Alessandro Trocino

Alcuni storcono il naso, poi se lo turano. Alla fine sono pochissimi i senatori che votano in dissenso rispetto al proprio gruppo ed esprimono un voto diverso.

Tra loro c’è il 5 Stelle Gianluigi Paragone. Nei corridoi del Senato definisce «vanesio» il presidente del Consiglio (concordando, di fatto, con il leghista Borghi, secondo il quale il premier «ha rotto»). Poi, in Aula, attacca i colleghi: «Dalle parole guerriere sono passati al linguaggio mite. Non mi dite che cambierete l’Europa, perché l’Europa vi ha già intellettualmente corrotti.

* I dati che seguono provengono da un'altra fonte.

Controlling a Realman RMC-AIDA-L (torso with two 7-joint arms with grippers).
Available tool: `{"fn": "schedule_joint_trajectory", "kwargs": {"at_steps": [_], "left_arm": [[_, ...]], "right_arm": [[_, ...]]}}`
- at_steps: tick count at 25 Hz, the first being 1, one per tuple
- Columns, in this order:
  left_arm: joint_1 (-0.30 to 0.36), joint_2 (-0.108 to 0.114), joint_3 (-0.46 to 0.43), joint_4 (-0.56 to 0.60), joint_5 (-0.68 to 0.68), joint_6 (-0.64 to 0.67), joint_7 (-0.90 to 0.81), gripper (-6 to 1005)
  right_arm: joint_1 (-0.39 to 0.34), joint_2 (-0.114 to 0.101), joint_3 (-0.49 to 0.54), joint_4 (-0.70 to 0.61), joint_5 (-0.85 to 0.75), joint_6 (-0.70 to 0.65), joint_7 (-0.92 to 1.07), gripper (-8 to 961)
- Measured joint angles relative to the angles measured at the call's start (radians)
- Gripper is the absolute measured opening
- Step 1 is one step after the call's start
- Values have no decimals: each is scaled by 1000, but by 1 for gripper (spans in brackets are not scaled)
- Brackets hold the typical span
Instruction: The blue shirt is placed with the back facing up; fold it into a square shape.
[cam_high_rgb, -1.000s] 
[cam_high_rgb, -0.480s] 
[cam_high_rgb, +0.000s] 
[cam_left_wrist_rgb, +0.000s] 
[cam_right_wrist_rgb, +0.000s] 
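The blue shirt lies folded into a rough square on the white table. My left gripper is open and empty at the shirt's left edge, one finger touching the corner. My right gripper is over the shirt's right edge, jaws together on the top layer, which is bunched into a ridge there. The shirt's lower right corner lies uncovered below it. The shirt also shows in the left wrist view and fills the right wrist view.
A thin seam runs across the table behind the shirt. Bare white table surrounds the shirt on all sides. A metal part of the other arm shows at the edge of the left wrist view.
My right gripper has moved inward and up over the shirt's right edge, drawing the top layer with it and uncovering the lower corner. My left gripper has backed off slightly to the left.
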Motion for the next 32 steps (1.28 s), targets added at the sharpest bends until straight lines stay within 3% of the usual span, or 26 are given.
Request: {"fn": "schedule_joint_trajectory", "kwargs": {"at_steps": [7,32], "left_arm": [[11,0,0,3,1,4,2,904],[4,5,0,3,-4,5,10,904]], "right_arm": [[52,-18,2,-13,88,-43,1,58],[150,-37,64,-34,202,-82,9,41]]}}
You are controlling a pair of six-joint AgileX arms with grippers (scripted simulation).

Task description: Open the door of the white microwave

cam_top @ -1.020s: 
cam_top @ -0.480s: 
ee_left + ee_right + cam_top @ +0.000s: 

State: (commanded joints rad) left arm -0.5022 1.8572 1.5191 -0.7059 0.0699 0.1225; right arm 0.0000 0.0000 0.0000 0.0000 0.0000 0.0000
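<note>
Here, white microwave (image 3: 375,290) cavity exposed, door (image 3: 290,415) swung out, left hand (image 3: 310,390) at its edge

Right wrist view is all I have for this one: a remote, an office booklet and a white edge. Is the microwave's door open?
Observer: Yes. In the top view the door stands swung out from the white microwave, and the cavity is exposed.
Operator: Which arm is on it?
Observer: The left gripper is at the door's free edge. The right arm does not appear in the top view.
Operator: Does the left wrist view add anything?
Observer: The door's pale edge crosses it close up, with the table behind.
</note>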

E il Pd è la garanzia italiana del fanatismo europeo». Paragone cita Ionesco, dice che questo è diventato «il governo dell’assurdo e Conte è il rinoceronte, contro il quale prima ci si indignava perché faceva danni e poi ci si identifica». La conclusione è questa: «La tentazione di votare no è forte, mi asterrò solo per rispetto di chi, in ipnosi in buona fede, pensa che funzioni la rivoluzione della pochette». Astensione che gli consentirà di non essere espulso. Tra i suoi colleghi ce ne sono altri scontenti. Mario Giarrusso si scaglia contro il ministro Bellanova che vuole ratificare il trattato Ceta e contro Gentiloni, «che ha vivacchiato finora nel sottobosco romano». Ma poi vota sì. Come il collega Alberto Airola, sensibile alla Tav e indignato perché ai Trasporti c’è finita la dem Paola De Micheli. Il pugliese Lello Ciampolillo, che contesta il taglio degli alberi per la xylella, diserta l’Aula, assente ingiustificato, come altri sette. Paradossale il caso di alcuni ex M5S, espulsi proprio perché avevano posizioni vicine al Pd, che hanno votato la fiducia. Tra loro ci sono Gregorio De Falco e Paola Nugnes.

Originale la posizione di Emma Bonino, che schiera +Europa per il no, anche se alla Camera Riccardo Magi aveva detto sì. Nel Pd è Matteo Richetti, già diversamente renziano, a dire no. Un no «costruttivo» perché, dice riferendosi al premier, «non mi fido dell’abilità dell’avvocato del popolo che quando cambia il popolo rimane avvocato». Richetti assicura che «Salvini e la destra saranno sempre i miei avversari», ma dice di non voler partecipare ad «alleanze maldestre con chi ha consentito alla Lega di raddoppiare i voti. Andrò nel gruppo misto per rispetto al mio gruppo e ho messo nel conto di lasciare il Pd. Comincerò a costruire un nuovo spazio, magari con Calenda».

Si astiene, invece, la senatrice di Forza Italia Donatella Conzatti, «perché non posso trovarmi dalla stessa parte di chi è per la democrazia illiberale».